Si nous en croyons Rousseau lui-même [3], le Contrat social n’est qu’un fragment d’un ouvrage beaucoup plus étendu, dont il avait conçu la première idée pendant son séjour à Venise en 1743, auquel il travailla assidûment pendant près de dix ans à partir de 1750 environ, et qui devait, sous le titre d’Institutions politiques, « mettre le sceau à sa réputation » ; il finit par renoncer, vers la fin de 1759, à cette trop vaste entreprise et se contenta d’achever « en moins de deux années » le Contrat social [4]. Les idées qu’il y expose constituent en effet un système progressivement élaboré et fermement arrêté : on en peut trouver les premières amorces en plusieurs passages de la fin du Discours sur l’inégalité [5] ; — il apparaît déjà très distinctement ébauché dans l’article

  1. M. J. Jaurès dit très bien : « la manière sobre, amère et forte du Contrat social. » Histoire socialiste, t. I, ch. ii, p. 155.

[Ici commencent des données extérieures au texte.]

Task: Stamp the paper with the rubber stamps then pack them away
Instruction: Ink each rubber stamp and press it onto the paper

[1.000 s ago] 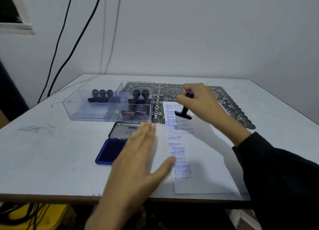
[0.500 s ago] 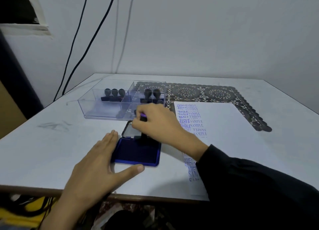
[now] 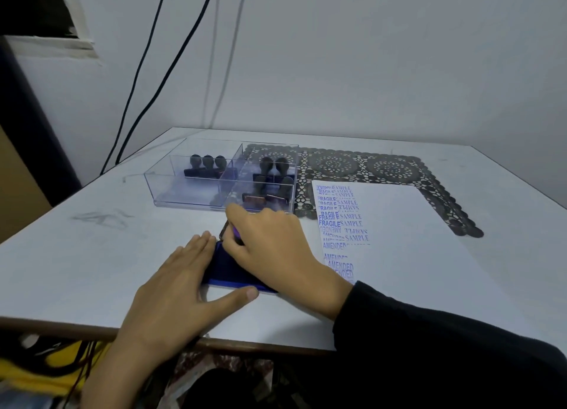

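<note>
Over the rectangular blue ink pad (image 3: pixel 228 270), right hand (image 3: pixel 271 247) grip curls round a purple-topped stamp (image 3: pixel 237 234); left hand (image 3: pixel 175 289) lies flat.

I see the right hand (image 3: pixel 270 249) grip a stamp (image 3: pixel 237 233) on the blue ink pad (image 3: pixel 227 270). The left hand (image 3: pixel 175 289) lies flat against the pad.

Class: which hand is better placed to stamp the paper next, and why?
Right hand: it grips the stamp at the ink pad, beside the paper; the left hand rests against the pad.

White table (image 3: pixel 92 255), clear organiser (image 3: pixel 190 194), ink pad (image 3: pixel 227 270), paper (image 3: pixel 399 240), lace mat (image 3: pixel 362 166)
</note>
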Motion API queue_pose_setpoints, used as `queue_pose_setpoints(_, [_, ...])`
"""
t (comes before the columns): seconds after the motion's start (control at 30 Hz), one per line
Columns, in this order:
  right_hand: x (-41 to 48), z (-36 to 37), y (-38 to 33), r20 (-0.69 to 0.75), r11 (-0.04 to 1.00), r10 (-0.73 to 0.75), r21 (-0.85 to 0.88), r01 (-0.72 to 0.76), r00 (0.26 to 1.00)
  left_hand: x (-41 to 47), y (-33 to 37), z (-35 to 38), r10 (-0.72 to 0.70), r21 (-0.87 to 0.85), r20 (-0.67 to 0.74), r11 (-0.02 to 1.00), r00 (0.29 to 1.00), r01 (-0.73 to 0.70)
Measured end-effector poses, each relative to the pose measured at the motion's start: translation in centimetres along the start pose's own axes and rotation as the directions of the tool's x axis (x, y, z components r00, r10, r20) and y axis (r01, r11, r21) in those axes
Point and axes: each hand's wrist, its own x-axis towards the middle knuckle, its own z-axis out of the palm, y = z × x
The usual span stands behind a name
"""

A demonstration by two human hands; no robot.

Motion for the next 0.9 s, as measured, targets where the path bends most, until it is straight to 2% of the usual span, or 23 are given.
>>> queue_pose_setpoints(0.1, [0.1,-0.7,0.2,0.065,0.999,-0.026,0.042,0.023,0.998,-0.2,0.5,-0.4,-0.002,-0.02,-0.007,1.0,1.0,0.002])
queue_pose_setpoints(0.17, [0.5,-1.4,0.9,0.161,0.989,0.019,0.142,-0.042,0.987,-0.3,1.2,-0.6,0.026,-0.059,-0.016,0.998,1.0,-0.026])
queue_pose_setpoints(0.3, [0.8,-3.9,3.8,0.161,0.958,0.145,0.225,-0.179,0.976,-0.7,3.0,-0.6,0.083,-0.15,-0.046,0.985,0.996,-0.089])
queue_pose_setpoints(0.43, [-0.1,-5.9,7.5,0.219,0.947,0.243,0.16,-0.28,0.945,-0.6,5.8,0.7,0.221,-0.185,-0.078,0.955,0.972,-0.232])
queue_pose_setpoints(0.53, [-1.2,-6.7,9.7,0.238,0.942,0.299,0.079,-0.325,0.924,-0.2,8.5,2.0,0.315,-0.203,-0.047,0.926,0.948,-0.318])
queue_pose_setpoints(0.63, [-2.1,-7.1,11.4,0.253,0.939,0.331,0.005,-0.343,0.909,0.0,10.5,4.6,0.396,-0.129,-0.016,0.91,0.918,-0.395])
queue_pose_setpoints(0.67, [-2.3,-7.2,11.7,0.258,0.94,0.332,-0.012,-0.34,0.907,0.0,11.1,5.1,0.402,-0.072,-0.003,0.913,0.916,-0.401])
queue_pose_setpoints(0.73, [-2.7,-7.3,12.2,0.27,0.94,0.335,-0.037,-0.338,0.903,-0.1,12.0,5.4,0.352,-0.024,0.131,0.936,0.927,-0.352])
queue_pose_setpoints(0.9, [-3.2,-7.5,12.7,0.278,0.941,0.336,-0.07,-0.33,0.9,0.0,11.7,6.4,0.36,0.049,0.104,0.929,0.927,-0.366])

  2. Confessions, II, viii (1753) et II, x (1758).
  3. Conf., II, ix (1756).
  4. Conf., II, x (1759).
  5. Disc. sur l’orig. de l’inégal., p. 306, 316, 321, 324 et suiv. — En l’absence d’une édition complète des œuvres de Rousseau qui fasse autorité, j’indique la pagination d’après l’édition de Paris, 1822, en 21 vol. in-18.